My pastor, Fr. John Taylor, was our speaker for the church men’s breakfast this month. He talked about his prior career serving then-disgraced former president, Richard Nixon, and discussed the recent public release of more Watergate tapes showing once again Nixon’s latent, and sometimes blatant, racism… but also showing perhaps how Nixon was an adherent to “scientific racism”, the idea that different races are uniquely (and categorically) gifted and limited, and thus easily classified and compartmentalized. It was a popular 20th Century belief, a thread easily seen weaving through figures from Adolf Hitler to Howard Cosell.
John, who spent thousands of hours in Nixon’s presence, mentioned that Nixon would say “the black man is simply not ready” for this or that responsibility (and freedom). Possibly he even said it kindly, intending the spirit of a father about his children.
And I immediately thought of the amazing week of events in Egypt and the demise of President Mubarak only the day before this breakfast. A mere 24 hours before his own abdication, Mubarak had espoused again his “simply not ready” judgment regarding the Egyptian people and their cry for democracy. “I speak to you as a father to his children”, he pathetically tried — and failed.
But the truth strikes closer to home. I’m a white, American male. To possess all three of those adjectives means you are near the top of the world’s food chain. To possess even one puts you in an elite, and dangerously elitist, position. Just like Nixon, just like Mubarak, in our own little fiefdoms we are lords of the manor. And just like them, it becomes very easy for us to pass judgments from on high.
As a minor example of the insidious potential for this, an odd thought passed my mind earlier in the week: that of all the classical music written during the Renaissance almost until today, I could not think of a single female composer. “Perhaps women don’t have the wiring to compose classical music” was my first unguarded thought, I admit. Why not? The issue doesn’t affect me personally, and this explanation allows me to quickly dismiss such an obscure topic. It’s an easy and fast categorization to construct; one which countless men have constructed with the speed of lean-to’s being erected in a makeshift relief camp.
But my better nature wouldn’t allow such an easy dismissal of the inequity.

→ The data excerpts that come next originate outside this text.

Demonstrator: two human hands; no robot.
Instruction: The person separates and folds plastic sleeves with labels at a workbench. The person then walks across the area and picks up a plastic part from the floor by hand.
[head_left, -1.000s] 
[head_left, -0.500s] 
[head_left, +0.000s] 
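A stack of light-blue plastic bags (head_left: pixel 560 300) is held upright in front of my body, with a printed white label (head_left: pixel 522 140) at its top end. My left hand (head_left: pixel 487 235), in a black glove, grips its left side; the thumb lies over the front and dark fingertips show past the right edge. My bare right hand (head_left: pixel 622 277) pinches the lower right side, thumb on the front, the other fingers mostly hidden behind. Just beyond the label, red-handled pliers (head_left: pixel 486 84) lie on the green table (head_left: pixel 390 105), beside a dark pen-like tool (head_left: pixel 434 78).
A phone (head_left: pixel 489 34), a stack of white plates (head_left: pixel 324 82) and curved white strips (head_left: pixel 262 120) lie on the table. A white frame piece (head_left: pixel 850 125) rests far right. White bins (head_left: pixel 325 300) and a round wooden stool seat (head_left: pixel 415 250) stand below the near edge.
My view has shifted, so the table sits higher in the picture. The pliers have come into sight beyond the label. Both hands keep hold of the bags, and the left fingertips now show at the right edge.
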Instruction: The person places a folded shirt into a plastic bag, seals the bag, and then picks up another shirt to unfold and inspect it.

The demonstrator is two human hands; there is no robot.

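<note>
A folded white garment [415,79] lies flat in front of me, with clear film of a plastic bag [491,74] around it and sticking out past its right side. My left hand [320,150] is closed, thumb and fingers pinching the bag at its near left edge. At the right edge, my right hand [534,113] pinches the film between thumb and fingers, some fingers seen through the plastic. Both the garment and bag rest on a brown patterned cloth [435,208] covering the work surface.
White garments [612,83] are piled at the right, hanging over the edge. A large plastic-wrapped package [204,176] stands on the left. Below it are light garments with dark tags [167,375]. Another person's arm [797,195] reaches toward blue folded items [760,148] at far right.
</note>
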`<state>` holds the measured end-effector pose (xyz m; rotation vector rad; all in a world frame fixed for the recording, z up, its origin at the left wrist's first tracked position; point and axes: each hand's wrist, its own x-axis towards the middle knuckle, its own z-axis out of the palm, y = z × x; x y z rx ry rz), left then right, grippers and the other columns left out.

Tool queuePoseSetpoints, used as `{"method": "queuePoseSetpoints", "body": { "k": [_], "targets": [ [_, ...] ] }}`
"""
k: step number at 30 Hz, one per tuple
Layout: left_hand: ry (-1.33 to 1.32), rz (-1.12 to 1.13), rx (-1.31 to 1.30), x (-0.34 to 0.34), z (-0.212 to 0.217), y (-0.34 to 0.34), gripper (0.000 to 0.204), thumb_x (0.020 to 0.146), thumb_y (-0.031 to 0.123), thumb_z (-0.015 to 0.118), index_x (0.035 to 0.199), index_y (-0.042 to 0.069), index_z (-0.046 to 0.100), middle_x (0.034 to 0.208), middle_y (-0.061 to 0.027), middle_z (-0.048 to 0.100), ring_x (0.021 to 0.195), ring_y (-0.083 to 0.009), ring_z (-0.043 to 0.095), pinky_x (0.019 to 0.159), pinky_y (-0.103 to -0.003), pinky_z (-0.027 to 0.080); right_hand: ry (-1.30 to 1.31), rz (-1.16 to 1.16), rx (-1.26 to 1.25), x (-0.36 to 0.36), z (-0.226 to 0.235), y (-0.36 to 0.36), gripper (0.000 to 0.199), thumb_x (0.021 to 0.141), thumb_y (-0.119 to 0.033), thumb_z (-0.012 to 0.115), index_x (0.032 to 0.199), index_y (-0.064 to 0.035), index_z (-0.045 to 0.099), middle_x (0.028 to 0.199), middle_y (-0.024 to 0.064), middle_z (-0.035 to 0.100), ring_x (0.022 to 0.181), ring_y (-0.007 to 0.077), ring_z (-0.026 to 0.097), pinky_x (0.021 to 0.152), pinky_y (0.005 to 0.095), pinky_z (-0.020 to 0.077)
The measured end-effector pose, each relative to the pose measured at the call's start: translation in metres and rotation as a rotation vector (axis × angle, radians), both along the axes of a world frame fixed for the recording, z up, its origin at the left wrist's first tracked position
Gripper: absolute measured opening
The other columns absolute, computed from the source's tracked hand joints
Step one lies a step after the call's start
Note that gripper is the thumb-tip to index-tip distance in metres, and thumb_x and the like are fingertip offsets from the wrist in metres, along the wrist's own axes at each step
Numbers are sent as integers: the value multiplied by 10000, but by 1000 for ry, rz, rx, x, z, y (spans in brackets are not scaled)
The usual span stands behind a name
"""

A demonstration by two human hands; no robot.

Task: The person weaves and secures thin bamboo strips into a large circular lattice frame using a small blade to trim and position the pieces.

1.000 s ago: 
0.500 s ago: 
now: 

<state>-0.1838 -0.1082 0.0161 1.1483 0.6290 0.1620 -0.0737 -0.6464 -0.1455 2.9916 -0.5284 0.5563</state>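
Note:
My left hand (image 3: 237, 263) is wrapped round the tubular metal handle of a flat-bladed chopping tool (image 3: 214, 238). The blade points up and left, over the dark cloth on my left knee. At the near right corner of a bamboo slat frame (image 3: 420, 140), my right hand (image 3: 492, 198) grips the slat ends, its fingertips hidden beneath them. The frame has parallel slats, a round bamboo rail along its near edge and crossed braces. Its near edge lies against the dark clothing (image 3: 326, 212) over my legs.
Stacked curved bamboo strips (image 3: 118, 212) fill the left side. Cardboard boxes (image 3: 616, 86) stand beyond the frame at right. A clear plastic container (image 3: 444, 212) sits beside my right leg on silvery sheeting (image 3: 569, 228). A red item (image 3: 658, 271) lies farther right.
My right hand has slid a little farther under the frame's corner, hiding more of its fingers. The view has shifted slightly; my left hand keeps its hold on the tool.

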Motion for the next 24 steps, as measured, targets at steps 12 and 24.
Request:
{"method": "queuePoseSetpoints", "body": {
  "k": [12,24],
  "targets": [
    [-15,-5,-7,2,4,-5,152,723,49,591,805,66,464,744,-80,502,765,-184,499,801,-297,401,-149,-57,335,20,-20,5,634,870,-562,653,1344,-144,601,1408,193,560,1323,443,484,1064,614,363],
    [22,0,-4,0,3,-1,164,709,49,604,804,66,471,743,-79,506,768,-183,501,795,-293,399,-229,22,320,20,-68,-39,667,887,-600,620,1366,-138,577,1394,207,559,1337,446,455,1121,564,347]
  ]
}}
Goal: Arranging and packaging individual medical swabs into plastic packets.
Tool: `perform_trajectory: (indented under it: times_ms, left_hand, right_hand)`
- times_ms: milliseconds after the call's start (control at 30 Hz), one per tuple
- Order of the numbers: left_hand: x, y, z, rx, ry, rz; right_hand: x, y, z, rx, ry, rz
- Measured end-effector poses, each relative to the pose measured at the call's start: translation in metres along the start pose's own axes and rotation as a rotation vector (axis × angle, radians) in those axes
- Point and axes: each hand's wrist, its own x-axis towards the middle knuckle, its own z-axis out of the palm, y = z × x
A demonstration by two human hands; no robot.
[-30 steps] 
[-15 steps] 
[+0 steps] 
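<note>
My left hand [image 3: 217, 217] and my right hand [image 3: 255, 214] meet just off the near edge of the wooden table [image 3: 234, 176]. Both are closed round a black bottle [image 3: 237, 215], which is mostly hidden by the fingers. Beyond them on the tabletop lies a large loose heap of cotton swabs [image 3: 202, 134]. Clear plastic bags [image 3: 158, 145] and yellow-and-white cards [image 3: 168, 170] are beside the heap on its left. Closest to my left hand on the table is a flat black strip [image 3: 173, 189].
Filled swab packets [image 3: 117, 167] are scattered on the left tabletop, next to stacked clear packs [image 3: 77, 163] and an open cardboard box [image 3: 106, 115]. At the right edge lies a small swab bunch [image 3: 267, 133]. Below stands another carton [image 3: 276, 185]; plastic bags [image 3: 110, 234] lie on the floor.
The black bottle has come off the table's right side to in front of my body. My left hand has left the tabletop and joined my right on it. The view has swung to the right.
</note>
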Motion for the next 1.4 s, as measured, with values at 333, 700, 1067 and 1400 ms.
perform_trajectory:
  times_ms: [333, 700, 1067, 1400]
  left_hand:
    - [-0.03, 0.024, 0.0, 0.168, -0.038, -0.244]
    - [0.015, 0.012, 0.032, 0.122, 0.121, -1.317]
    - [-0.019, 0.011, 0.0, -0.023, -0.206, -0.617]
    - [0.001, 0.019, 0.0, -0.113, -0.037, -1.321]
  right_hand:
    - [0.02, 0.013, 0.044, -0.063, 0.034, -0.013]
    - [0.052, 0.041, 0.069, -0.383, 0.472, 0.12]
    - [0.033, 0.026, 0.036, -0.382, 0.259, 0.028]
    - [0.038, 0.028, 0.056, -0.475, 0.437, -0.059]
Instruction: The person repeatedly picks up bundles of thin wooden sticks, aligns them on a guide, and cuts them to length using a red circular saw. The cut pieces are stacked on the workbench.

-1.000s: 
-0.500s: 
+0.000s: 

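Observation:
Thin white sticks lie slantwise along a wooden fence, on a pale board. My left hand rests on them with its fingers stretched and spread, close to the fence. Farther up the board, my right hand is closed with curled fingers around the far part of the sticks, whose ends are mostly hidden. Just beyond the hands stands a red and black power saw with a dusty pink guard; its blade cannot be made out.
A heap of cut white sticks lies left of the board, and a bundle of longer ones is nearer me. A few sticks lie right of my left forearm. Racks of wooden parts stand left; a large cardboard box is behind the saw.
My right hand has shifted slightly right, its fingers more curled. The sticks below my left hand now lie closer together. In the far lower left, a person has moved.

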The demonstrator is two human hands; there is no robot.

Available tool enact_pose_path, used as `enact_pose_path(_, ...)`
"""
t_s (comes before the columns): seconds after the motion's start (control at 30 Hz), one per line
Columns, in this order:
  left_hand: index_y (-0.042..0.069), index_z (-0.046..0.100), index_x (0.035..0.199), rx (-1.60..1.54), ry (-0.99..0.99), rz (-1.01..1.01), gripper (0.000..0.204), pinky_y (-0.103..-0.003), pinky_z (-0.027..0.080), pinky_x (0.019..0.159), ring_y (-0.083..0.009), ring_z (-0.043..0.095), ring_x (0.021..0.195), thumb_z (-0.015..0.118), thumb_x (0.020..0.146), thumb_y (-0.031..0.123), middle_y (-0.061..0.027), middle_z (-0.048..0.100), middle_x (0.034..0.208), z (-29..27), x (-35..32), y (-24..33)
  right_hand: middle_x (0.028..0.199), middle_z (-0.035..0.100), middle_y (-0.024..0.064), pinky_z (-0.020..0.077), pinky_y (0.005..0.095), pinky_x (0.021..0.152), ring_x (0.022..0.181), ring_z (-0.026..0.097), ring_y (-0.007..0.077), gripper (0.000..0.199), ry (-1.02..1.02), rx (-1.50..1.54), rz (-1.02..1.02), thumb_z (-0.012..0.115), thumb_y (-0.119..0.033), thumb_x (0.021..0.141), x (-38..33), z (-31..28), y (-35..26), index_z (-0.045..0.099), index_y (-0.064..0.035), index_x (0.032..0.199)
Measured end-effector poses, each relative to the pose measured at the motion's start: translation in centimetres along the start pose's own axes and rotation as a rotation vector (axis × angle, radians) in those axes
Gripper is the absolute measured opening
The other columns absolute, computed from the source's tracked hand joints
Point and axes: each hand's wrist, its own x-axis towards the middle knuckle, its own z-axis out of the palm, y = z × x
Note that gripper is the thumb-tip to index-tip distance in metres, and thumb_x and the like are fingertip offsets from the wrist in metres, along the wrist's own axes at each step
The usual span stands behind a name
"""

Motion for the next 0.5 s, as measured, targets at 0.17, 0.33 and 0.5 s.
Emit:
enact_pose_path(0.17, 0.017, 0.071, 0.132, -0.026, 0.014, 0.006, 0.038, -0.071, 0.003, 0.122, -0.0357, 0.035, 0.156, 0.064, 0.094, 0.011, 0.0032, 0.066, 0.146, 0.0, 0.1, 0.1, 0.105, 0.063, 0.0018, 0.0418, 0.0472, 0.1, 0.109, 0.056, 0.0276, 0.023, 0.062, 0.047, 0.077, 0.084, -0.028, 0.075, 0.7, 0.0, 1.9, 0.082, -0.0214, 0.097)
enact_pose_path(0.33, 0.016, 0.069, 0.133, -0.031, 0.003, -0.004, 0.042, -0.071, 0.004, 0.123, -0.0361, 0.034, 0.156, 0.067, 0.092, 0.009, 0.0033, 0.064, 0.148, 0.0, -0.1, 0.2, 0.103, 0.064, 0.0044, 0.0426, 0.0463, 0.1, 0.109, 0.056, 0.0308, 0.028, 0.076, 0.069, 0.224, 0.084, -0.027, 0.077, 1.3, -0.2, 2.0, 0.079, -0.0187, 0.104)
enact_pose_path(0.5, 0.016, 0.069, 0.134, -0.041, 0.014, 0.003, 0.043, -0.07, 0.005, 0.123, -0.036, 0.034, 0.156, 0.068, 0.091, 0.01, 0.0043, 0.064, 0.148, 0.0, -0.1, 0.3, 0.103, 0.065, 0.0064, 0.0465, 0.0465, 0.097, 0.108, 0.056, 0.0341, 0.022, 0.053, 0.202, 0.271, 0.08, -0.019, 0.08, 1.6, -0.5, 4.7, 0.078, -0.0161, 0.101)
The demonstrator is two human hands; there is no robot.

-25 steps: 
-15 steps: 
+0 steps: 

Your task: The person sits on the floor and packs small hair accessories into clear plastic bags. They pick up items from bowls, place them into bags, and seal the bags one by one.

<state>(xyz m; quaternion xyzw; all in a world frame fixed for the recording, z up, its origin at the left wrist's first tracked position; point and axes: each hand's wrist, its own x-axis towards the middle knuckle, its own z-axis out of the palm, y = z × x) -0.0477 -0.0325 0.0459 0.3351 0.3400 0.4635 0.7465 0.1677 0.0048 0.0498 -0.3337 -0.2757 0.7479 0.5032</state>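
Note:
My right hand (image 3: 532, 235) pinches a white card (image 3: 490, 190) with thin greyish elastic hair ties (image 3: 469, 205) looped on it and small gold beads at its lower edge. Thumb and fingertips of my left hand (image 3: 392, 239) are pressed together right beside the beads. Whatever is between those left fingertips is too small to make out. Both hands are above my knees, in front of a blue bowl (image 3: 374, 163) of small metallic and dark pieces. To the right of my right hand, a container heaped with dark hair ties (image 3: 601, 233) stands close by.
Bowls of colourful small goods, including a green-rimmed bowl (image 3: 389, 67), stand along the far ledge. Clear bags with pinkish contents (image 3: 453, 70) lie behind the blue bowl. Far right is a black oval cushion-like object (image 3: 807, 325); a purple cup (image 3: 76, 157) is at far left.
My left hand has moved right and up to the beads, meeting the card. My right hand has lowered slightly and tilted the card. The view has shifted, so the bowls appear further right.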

No women had that wiring? Not one? Is there no other explanation, no more precise delimiter than male- or female-wiring? Nothing about whether a gifted woman was even allowed to be trained, about cultural mores and societal expectations which backhandedly disqualified females?
Decades ago I read a haunting quote, that atheism is a million little truths in defense of a great lie, while Christianity is a million little lies in defense of a great truth. It’s a quote that doesn’t sit well at first reading, but one that I’ve never forgotten. That quote came to my mind while hearing about Richard Nixon and thinking about Hosni Mubarak in our roomful of top-of-the-heap sitters. It’s so easy to declare our own million little “truths” and judgments which justify our pole position. We dip each one like strips of newsprint in the gluey soup of our sloppy thinking—the sloppiness we can exercise because we are the ones with the power, the resources, the influence—and construct our hollow paper mache landscapes which explain the world in lovely contours and scenes which justify our overlording of it.
That is, until the winds of history sweep us into the Red Sea of exile, too.
Jesus called each of us to live by the Golden Rule. And those of us who have more—more power, more influence, more resources—would do well to recognize our own easy tendency to highjack Christ’s beautiful paradigm of mutuality and equality into a cold, careless calculation that justifies our own position in the world. As they say, he who has the gold makes the rules.